Characterization of hydraulic properties of a dipping permeable layer using the amplitude of the generated tube wave

Low-frequency Stoneley waves in a fluid-filled borehole (tube waves) have been extensively studied in order to estimate the hydraulic properties of fractures intersecting a borehole. We present a new model for tube-wave generation in a borehole (VSP) intersected by a dipping, permeable layer characterized by certain values of porosity and permeability. The new model accounts for the layer stiffness in the deformation process, and it considers realistic boundary conditions. We show a clear connection between the permeable-layer model and the multiple, parallel-wall open fracture model developed earlier. The effect of large dip angles is investigated in detail using numerical modeling (FEM).
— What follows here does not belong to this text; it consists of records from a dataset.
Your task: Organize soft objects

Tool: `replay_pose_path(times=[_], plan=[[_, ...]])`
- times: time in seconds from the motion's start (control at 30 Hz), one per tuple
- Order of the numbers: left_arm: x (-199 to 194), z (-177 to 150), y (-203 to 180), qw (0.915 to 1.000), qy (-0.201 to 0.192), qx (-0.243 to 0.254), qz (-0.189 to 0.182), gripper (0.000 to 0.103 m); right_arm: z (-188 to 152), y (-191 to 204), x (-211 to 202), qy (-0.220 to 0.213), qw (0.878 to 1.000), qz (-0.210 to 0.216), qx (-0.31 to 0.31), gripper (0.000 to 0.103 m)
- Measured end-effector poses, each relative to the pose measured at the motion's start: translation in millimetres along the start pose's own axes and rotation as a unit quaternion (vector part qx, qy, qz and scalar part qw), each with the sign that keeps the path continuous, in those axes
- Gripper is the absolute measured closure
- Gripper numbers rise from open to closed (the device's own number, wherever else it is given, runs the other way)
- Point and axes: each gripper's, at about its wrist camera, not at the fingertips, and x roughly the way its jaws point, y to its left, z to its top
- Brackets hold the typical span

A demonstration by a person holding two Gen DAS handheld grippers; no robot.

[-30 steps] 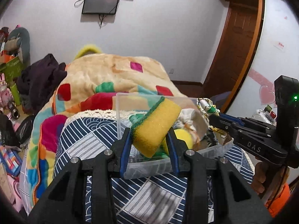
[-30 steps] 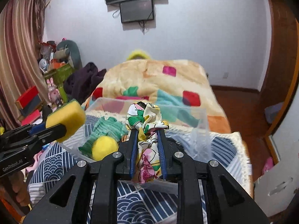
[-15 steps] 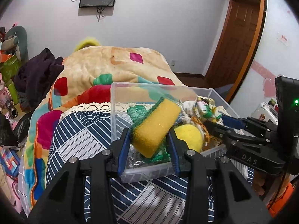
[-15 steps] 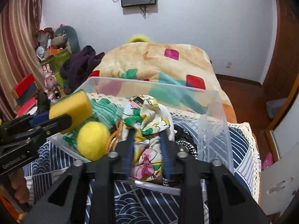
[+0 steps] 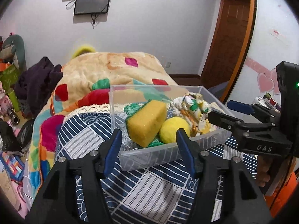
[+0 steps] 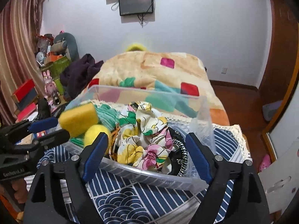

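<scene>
Release step, by the look of it: both loads lying in the bin (image 5: 214, 97). Left gripper (image 5: 148, 147) spread wide at the near wall, holding nothing; sponge (image 5: 147, 123) just beyond its tips, propped on the yellow ball (image 5: 173, 129) and green cloth (image 6: 108, 113). Right gripper (image 6: 147, 149) likewise agape, floral cloth (image 6: 147, 136) heaped between and just past its fingers, free of both. Next, probably: pull both back clear of the bin wall, then look for remaining soft items.
</scene>
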Motion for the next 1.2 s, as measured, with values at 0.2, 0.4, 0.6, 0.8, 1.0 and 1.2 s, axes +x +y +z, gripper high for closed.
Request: replay_pose_path(times=[0.2,0.4,0.6,0.8,1.0,1.2], plan=[[-37,9,-2,0.9990,-0.040,-0.005,-0.020,0.041,4,7,-33,-0.044,0.999,-0.002,-0.009,0.020],[-81,20,-11,0.9954,-0.094,0.006,-0.021,0.031,11,15,-71,-0.098,0.995,0.008,-0.006,0.020],[-118,21,-20,0.9903,-0.138,0.009,-0.013,0.014,14,22,-108,-0.152,0.988,0.016,-0.004,0.011],[-143,12,-30,0.9855,-0.169,0.017,-0.005,0.001,5,28,-134,-0.197,0.980,0.013,-0.003,0.000],[-158,7,-34,0.9829,-0.183,0.019,-0.003,0.000,-3,35,-139,-0.206,0.978,0.007,-0.009,0.000],[-168,1,-39,0.9794,-0.200,0.026,0.007,0.000,-9,33,-147,-0.210,0.978,0.014,-0.001,0.000]])
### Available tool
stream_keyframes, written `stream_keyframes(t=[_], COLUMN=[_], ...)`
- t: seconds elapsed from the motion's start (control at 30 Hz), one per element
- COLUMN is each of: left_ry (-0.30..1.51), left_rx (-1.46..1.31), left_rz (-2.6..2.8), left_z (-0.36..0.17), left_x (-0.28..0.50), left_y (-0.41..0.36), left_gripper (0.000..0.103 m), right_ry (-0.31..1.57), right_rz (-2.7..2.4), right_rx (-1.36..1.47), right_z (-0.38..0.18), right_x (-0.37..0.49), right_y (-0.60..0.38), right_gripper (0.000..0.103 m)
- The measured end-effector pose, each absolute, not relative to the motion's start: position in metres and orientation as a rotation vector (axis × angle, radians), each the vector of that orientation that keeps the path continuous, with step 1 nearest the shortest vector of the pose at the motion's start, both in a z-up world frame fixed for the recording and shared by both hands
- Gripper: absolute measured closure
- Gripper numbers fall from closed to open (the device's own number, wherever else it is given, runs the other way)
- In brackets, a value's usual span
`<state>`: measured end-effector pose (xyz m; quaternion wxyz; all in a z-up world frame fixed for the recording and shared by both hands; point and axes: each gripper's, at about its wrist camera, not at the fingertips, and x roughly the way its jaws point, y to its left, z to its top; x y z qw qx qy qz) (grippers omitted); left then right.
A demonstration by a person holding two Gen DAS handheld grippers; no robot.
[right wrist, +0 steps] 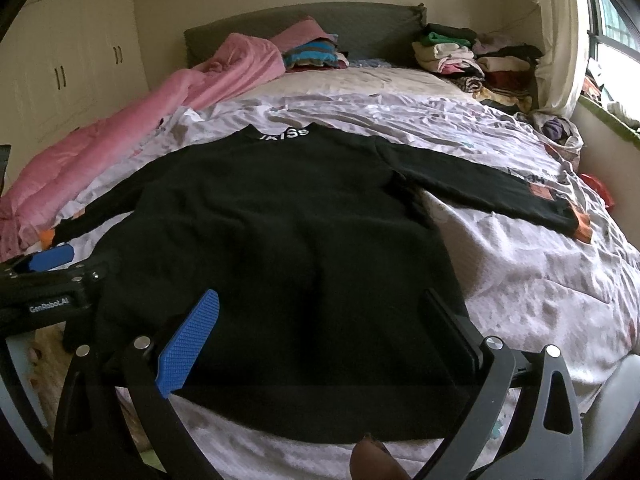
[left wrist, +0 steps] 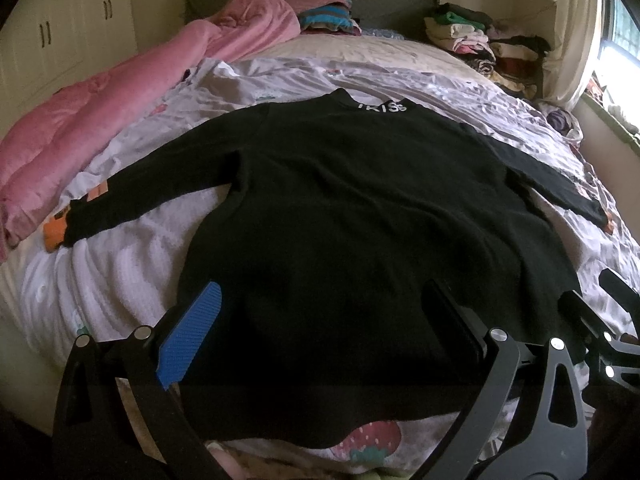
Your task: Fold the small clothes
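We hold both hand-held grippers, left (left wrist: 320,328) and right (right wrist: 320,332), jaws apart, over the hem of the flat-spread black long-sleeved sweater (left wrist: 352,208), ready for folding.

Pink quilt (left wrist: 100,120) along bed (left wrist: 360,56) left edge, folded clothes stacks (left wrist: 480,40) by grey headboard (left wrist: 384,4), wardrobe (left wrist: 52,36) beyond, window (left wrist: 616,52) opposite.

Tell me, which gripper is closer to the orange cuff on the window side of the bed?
Right. The right gripper hangs over the black sweater's hem, on the same side as that orange cuff; the left gripper sits further away, by the opposite sleeve.
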<state>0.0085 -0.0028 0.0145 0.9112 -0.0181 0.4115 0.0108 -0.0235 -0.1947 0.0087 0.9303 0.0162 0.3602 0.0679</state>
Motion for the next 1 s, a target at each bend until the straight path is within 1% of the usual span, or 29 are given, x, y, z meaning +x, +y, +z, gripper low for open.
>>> stream_keyframes(t=[0.33, 1.0], left_ry=[0.868, 0.835], left_rx=[-0.052, -0.065], left_rz=[0.034, 0.050], left_z=[0.010, 0.032], left_x=[0.031, 0.089], left_y=[-0.001, 0.013], left_gripper=[0.009, 0.009], right_ry=[0.735, 0.717], right_rz=[0.151, 0.114], right_rx=[0.041, 0.094], right_z=[0.010, 0.027], right_x=[-0.004, 0.047], right_y=[-0.187, -0.199], right_gripper=[0.004, 0.004])
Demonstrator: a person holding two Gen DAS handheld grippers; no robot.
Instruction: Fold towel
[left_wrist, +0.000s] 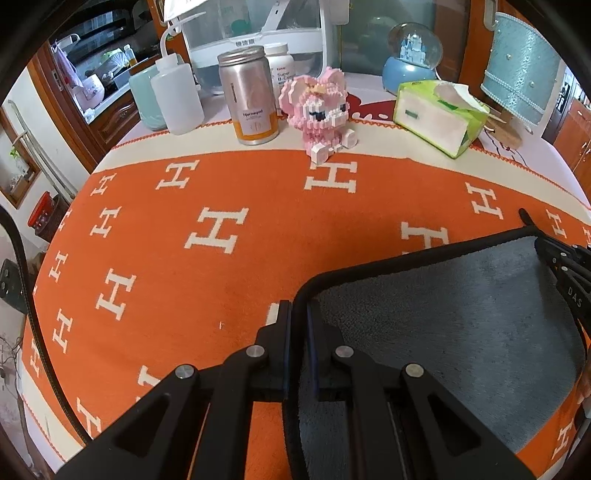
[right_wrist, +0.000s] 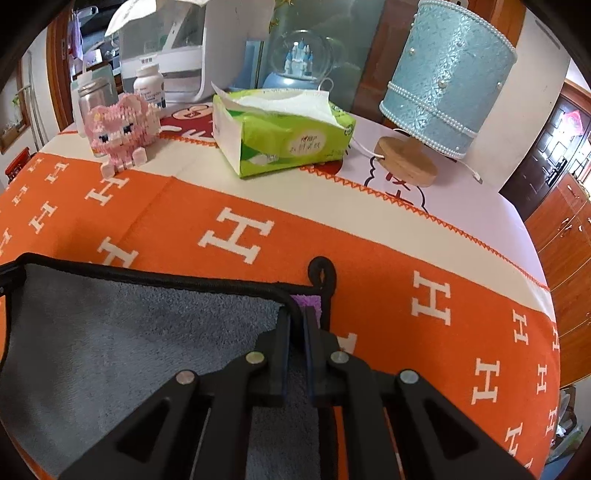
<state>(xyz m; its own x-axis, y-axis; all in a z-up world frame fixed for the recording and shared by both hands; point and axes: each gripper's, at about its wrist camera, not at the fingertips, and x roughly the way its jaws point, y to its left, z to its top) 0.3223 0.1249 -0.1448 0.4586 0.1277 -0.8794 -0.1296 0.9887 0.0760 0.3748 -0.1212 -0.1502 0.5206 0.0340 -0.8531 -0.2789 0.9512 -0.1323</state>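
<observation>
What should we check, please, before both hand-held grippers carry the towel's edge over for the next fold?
1. Left hand-held gripper pinching the towel at its left corner: ok, the black hem runs between its closed fingers.
2. Right hand-held gripper pinching the right corner: ok, closed on the hem beside the hanging loop.
3. Edge between the two grips free of twists: ok, the hem runs smoothly across.
4. Room ahead on the orange cloth: ok, the pink toy and tissue box stand farther back.
5. Lower layers lined up: cannot tell, a purple bit shows under the right corner.
6. Near edge of the towel flat: cannot tell, hidden behind the grippers.
</observation>
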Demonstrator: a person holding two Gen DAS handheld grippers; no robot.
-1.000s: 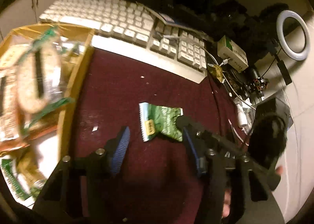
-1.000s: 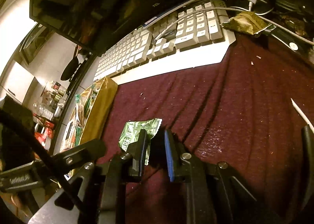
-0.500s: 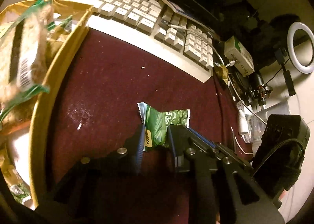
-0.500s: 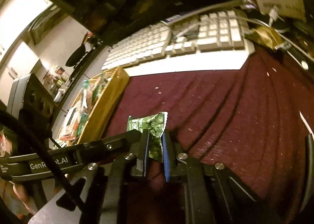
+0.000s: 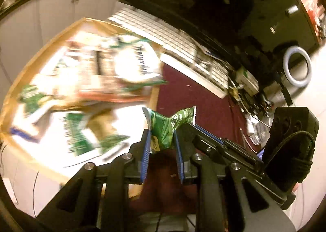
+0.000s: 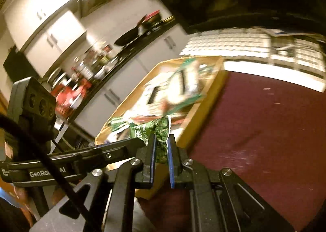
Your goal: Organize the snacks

The approximate solution (the Mathieu functions) and the results of FEM reveal that the effect of the dip angle is significant for a thick permeable layer and large dip angles. We also develop an inversion method to estimate the tube to P-wave amplitude ratio using multiple receivers, whose performance is numerically tested. The preliminary results of field data application at Nojima fault in Japan show the estimated permeability to be similar to that in a foregoing study. The developed theory is crucial in evaluating field data at fault-damaged zones where steeply-dipping, cataclasite layers and fault gouges are dominant.